__YOUR GOAL__
Your answer should consist solely of the lines from the first line of the data through the line with "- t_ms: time", each reproduced exactly.
-------- DATA PROVIDED
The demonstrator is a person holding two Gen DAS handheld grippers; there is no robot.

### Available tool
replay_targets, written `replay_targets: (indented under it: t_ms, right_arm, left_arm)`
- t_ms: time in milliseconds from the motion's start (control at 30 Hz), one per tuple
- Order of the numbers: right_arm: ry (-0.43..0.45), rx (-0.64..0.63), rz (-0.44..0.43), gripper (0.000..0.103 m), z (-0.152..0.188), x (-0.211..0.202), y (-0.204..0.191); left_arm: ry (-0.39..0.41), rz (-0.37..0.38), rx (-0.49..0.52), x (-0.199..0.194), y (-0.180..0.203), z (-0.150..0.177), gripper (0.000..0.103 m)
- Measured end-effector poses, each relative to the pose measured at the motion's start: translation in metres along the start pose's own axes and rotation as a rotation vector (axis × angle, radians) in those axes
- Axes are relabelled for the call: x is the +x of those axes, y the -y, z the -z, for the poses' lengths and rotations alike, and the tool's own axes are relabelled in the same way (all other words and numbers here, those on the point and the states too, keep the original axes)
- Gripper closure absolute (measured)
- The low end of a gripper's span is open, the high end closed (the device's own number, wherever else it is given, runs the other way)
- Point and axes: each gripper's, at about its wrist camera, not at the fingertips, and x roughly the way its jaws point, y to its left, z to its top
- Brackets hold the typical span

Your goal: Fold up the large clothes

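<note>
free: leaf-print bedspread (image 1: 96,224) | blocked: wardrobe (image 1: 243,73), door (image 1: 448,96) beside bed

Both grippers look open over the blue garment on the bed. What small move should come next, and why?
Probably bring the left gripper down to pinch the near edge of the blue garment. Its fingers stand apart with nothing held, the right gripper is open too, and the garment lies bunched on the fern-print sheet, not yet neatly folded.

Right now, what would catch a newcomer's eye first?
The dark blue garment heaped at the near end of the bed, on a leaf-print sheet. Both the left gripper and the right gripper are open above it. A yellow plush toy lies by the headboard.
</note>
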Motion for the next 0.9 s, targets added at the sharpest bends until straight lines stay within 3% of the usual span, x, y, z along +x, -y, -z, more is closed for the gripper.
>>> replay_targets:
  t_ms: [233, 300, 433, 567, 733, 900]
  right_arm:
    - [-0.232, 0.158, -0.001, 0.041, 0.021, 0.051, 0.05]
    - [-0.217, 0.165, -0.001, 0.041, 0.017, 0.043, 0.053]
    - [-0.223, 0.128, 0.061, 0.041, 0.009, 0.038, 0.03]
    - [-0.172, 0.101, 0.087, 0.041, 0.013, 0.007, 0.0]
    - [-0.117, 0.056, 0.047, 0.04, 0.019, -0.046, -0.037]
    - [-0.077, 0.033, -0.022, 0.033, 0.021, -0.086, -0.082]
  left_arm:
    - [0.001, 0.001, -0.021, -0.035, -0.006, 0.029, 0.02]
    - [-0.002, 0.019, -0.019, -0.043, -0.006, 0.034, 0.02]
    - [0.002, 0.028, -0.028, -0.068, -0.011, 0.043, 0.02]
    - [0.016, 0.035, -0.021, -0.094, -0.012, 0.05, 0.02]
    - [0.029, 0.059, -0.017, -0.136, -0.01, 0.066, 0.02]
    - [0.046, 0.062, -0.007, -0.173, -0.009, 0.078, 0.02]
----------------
__TASK ANSWER__
The demonstrator is a person holding two Gen DAS handheld grippers; there is no robot.

### Available tool
replay_targets, written `replay_targets: (indented under it: t_ms, right_arm, left_arm)`
- t_ms: time in milliseconds from the motion's start (control at 30 Hz), one per tuple

This exercise has no more to it.